Il rit. Son rire m'avait manqué. Tout chez lui m'avait manqué.
- Ça ne change rien. Je ne te laisserais plus seule.
- On verra, Émilien. J'ai pas mal de choses à te dire. Et peut-être que ça te fera changer d'avis ! plaisanté-je.
Julia, par exemple. Mais je lui en parlerais demain soir. Il faut que je trouve la bonne façon de lui annoncer qu'il a une nièce.
- Rien ne me fera changer d'avis, Lia. Et tu sais comme je suis têtu.
- Oh ça, oui ! Je pense que je le sais mieux que personne !
- Je t'envoie mon adresse par message, ma Lia. On se voit demain soir ?
- On se voit demain soir, j'acquiesce.
C'est les yeux pleins de larmes que je raccroche. Je ferme les yeux, remuée par cette conversation. Lorsque je les rouvre, le monde me paraît plus beau, comme si je le voyais avec un regard neuf.
Je me lève du banc, heureuse comme jamais. Lorsque je range mon téléphone dans mon sac, ma main rencontre un petit papier.
Je fronce les sourcils, intriguée. En le sortant, je me souviens. Il s'agit de la carte du monsieur avec qui j'ai longtemps discuté, hier soir.
Alphonse Dupré
Psychiatre diplômé
Suivi d'un numéro de téléphone.
Je lève les yeux pour regarder la librairie. M. Dupré en sort justement. Je me précipite dans sa direction en agitant sa carte.
- Pourquoi m'avez-vous donné votre carte ?
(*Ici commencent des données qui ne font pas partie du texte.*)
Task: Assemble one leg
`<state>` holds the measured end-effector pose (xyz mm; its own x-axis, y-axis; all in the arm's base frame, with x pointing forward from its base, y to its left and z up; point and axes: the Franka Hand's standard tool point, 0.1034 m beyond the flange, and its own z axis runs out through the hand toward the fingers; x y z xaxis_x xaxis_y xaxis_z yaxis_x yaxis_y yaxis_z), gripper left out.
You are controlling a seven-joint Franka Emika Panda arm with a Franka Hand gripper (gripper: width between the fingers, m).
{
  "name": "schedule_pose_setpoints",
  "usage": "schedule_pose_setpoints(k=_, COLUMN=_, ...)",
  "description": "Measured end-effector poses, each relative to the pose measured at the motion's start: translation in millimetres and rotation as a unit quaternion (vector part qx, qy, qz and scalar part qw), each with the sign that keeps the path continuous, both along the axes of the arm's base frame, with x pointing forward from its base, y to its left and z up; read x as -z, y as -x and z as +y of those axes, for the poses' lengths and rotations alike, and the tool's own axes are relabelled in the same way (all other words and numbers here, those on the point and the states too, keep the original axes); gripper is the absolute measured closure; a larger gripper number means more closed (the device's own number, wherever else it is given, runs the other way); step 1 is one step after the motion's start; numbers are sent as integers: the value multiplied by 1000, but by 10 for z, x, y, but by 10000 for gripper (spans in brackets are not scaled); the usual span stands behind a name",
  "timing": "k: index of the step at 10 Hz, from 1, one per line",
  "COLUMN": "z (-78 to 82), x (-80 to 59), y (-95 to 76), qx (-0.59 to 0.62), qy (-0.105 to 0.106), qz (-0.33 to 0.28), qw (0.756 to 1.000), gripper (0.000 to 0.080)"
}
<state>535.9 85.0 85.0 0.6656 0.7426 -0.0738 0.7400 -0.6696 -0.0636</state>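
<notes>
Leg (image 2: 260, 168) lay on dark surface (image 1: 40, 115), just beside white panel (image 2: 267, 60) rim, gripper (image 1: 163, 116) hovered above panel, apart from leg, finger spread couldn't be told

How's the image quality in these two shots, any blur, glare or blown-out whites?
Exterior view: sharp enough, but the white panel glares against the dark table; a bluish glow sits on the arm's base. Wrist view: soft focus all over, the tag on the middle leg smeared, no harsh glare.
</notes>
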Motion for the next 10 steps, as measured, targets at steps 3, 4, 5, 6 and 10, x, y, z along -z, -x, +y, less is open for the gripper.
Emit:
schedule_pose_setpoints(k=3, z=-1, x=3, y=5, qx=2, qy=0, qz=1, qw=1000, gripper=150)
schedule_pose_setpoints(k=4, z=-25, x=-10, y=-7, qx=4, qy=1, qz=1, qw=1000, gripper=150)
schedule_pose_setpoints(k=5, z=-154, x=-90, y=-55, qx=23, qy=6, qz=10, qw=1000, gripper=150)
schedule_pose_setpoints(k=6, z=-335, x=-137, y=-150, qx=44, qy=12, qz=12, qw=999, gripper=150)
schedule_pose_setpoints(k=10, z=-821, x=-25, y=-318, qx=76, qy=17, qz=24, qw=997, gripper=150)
Il me jette un regard bienveillant à travers ses lunettes rondes, ce qui me réchauffe le cœur.
- Je vois quand les gens vont mal. Vous avez besoin d'aide, même si vous refusez de l'admettre.
Je lui souris gentiment.
- Je ne peux pas.
Il me scrute.
- Pourquoi ?
- Je n'ai pas les moyens, je réponds honnêtement. Et d'autres personnes ont plus besoin d'aide que moi, monsieur.
- Nous sommes tous différents, mademoiselle. Vous pensez simplement ne pas mériter d'aide.
Je recule d'un pas, stupéfaite qu'il m'ait percée à jour.
- Comme je vous le disais, je n'ai pas les moyens. Et je viens de retrouver une personne très chère.
- Effectivement, vous me paraissez plus sereine qu'hier. Mais si vous avez besoin, n'hésitez pas. Je diminuerai mon prix.
- Mais pourquoi feriez-vous ça ?
- Je suis psychiatre. Mon but est d'aider les gens à aller mieux. Si vous ne pouvez pas payer l'intégralité du prix mais que vous allez mieux, ma réussite vaudra tout l'or du monde.
Il pose une main sur mon épaule et, sur un sourire, disparaît. Une larme roule sur ma joue. Tout espoir n'est pas perdu. Des gens pensent que je mérite d'être aidée. Peut-être que c'est vrai.
Il y a de la lumière au bout du tunnel.
Émue et touchée par la gentillesse du psychiatre, je souris.